Tonight’s adventure involves pasta, mushrooms, butter, three-buck chuck, and the musical stylings of Ms. Dolly Parton. Let’s begin:

You might want to start by tying a red ribbon around your ponytail and clearing away some dishes, while listening to this song.

Ponder the contents of your fridge while you do so, and the big questions, such as, why exactly is food at the bottom of the drain so much less appealing than food on a plate? What does the mime in Dolly’s video symbolize? Where can I find those suspenders she’s wearing?

Congratulations. You have earned your first glass of wine. This can be consumed while cutting up some garlic and if you’re me, your second-to-last shallot. Chopping can be soothing but also boring, so you should listen to this awesome song. I give you my full permission to dance around singing the chorus into a wooden spoon, as I know you want to.
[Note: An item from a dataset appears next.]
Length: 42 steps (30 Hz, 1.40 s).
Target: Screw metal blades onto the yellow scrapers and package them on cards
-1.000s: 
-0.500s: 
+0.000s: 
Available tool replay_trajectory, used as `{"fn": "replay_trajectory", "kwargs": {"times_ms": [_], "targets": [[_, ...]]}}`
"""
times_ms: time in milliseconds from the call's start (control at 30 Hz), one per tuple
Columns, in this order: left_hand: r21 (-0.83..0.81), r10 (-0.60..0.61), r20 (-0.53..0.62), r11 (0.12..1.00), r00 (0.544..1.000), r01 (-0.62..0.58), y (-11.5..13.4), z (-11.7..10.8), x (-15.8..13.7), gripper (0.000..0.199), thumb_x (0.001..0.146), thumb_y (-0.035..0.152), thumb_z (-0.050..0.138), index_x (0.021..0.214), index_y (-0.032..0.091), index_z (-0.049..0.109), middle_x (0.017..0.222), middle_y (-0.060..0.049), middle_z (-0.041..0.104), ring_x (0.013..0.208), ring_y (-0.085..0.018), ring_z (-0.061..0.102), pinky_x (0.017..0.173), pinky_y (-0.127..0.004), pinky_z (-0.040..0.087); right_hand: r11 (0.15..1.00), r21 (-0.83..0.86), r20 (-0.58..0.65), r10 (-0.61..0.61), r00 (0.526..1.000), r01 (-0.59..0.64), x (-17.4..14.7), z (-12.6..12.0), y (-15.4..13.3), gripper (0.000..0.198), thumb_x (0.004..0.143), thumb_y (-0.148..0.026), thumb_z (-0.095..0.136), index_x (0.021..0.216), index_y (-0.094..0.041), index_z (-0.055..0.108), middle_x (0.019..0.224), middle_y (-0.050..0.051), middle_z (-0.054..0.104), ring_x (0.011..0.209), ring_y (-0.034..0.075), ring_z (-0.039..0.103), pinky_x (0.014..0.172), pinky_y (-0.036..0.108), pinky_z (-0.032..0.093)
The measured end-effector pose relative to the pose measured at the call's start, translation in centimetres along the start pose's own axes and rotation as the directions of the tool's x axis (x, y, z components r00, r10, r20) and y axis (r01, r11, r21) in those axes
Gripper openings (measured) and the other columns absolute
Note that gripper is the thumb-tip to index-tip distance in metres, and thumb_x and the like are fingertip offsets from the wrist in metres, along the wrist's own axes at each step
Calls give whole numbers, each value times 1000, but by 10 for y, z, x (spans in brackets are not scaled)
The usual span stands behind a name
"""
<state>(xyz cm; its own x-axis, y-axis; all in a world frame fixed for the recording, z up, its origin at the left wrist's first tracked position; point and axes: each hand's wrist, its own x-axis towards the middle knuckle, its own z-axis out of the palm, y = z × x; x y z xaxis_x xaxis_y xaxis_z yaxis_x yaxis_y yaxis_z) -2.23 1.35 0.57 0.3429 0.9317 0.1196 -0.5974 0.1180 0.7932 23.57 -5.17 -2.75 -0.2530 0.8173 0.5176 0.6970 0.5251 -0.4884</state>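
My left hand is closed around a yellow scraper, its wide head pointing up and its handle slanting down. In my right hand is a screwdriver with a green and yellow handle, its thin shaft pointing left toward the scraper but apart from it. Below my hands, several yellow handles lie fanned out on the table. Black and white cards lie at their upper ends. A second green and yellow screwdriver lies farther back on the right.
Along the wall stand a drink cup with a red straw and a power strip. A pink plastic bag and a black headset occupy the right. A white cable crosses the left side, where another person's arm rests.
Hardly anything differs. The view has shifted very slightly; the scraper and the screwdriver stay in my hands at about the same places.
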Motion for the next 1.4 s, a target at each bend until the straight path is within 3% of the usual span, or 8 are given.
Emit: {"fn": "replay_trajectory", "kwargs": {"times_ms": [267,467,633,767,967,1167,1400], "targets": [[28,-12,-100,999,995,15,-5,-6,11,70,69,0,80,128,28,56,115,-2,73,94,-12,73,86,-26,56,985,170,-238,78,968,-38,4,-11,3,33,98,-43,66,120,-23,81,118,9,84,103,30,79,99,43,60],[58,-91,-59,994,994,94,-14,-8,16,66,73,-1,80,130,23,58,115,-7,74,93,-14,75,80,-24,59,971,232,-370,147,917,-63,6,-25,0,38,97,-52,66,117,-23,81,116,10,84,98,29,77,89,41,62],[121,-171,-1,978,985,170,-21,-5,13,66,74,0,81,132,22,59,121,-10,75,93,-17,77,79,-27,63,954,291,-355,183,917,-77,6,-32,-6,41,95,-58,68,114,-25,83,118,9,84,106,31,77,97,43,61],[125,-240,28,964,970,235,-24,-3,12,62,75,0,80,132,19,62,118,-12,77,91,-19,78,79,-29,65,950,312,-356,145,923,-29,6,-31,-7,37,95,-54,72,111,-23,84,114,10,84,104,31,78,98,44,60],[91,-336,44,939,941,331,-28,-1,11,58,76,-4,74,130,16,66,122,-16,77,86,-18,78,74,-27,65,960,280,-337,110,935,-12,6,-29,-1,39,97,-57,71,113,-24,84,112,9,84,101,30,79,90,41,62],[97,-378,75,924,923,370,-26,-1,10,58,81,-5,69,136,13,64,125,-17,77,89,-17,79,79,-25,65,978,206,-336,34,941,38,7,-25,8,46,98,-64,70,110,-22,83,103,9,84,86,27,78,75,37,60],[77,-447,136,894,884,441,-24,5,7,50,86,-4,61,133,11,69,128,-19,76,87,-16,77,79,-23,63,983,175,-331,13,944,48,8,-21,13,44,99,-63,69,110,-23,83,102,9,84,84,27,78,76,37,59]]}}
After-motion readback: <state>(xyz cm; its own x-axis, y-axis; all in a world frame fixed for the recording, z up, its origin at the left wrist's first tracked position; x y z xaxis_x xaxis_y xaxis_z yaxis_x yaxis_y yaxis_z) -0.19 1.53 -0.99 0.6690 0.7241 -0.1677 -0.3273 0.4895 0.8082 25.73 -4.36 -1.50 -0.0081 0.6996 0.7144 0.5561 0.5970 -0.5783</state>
Go on. If you can’t be undignified and cliche in front of your cat, you’re depriving an animal of the chance to harshly judge your melodramatics, and what kind of responsible pet owner would do that? Think of the animals!
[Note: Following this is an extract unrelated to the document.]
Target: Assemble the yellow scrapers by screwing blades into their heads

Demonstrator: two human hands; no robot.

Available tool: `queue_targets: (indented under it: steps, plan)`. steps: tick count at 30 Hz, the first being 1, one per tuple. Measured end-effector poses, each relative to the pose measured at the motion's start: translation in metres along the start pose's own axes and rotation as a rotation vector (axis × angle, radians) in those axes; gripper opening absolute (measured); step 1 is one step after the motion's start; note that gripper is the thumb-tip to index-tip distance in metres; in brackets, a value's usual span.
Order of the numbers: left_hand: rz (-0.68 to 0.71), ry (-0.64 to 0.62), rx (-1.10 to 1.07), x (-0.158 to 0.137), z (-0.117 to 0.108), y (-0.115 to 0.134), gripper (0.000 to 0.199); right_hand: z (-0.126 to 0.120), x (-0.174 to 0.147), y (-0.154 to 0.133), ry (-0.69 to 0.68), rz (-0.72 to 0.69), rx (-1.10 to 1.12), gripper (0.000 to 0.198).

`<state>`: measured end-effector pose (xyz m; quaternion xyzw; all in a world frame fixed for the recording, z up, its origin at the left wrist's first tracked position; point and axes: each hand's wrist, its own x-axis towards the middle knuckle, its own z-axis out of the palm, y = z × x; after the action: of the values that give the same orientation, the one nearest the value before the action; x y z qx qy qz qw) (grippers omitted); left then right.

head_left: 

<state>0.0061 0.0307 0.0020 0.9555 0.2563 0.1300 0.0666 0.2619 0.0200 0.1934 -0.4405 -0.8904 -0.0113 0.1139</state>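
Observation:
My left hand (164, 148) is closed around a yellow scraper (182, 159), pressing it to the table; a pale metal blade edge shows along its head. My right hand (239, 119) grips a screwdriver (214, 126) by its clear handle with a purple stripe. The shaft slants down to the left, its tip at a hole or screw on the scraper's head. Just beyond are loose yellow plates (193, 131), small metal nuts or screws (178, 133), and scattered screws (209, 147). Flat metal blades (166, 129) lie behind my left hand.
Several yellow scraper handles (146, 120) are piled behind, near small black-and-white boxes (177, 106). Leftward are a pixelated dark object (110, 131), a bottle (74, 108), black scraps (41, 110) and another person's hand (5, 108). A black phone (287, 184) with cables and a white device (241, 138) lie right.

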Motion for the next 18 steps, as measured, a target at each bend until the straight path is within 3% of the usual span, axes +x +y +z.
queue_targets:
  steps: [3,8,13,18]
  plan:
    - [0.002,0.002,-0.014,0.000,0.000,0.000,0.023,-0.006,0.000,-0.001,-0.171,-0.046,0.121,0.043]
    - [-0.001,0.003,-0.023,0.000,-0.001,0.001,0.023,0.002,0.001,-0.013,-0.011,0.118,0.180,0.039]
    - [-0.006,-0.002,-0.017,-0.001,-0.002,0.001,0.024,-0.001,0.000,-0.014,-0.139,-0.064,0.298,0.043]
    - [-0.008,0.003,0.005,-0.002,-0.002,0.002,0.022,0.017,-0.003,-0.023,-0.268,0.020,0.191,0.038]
If twangy, confusing, and unrequited love is not your thing (and if not, why not?) this is also a good opportunity to call someone you love but who lingers on the phone, as one: you have wine, and two: you can say, “I would love to talk some more, but I have to put these shallots and garlic onto the stove in a frying pan with a shitload of butter and salt and pepper. Goodnight!” (See what I did there? Subtle recipe instructions!)
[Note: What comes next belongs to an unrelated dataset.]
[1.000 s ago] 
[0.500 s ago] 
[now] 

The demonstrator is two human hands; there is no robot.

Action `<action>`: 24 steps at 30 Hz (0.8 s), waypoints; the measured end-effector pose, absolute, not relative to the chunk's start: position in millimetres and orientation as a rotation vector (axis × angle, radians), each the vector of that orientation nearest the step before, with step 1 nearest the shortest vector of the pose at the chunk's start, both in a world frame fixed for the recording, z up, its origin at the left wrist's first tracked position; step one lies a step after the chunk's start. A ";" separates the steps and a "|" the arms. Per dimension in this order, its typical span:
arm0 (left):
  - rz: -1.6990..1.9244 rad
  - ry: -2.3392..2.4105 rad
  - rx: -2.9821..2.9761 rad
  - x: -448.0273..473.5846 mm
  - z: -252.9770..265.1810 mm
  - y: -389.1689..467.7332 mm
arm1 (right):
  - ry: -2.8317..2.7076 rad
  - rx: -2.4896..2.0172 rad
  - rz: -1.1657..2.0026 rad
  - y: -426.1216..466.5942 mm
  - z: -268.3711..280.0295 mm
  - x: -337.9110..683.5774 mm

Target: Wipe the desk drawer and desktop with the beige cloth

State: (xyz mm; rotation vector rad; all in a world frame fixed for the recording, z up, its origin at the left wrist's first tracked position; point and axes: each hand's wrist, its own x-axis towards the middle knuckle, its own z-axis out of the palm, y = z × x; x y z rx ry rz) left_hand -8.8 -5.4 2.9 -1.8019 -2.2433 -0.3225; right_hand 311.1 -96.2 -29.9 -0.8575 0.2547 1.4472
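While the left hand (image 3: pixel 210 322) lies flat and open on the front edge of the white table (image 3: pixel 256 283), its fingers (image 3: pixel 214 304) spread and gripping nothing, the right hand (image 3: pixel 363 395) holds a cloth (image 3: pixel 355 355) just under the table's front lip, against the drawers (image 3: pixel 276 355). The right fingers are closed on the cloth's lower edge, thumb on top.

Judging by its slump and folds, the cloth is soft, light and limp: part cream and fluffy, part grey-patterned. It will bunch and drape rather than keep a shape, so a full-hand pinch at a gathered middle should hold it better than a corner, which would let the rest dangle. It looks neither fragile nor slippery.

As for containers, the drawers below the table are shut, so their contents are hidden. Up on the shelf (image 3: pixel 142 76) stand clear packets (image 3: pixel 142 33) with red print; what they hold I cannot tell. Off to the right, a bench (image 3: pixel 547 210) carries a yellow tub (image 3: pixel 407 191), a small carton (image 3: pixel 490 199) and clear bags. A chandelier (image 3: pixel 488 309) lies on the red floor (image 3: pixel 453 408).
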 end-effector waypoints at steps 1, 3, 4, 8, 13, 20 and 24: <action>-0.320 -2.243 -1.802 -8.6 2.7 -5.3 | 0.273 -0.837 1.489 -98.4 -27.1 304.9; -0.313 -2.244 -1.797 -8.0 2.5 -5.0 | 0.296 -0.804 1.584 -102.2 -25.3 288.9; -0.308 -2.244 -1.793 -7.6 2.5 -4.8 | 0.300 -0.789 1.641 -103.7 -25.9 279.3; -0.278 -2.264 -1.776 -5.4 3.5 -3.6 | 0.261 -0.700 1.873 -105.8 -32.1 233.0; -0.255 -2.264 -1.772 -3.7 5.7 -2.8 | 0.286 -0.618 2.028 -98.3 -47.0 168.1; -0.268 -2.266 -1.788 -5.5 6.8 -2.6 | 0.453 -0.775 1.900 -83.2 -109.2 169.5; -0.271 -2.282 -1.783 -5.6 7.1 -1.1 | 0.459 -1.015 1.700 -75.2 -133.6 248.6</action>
Now, on to the improvisation portion of the meal. While the shallots and garlic are making sweet love to all that butter, fill a pot with water and set out the pasta of your choice. (I find it satisfying to methodically rip off the top of the box, but to each her own.) Cut up a hefty portion of portobello mushrooms. Throw those in with the other stuff. Here is where my night got tricky. I decided to be bold and go for a creamy sauce even though I had no cream. You could also take this recipe in the direction of the tomato-y balsamic if you have access to such things. What I did is perhaps unconventional, but turned out, well, let’s be honest, pretty ok: tear up some cheddar cheese (white, extra sharp, just like yours truly, heyo) and pour in the heaviest liquid dairy you posses, but not sour cream or yogurt, obviously. You want to keep the liquid in proportion with how much you chopped and how much pasta you’re making. With that in mind: pour a little bit of the wine from your glass into the pan but much more into your mouth. I also put some vegetable stock in there, cause it was in the fridge, and my mushrooms were a little withered and I thought it would perk them up. And yes, I realize this recipe is just to put a little of all your dairy products over pasta and mushrooms and eat it, but sue me. I’ve been living in a closet for six months.

I know you’re as smart as you are pretty, so you’ve remembered to cook and drain your pasta during all the above innovative saucing. Mix all the stuff you’ve cooked together and put a bunch of stuff on it: salt, pepper,  more cheese. And pour another glass of wine. You deserve it.  And let me know how it turned out. For me, it was sort of weird, but I liked it. That’s what she said. Closet-dweller out!

 

Stuff On Pasta, With Cat

I took a shitty picture with my phone. You can just see the cat and the beer bottles in the background.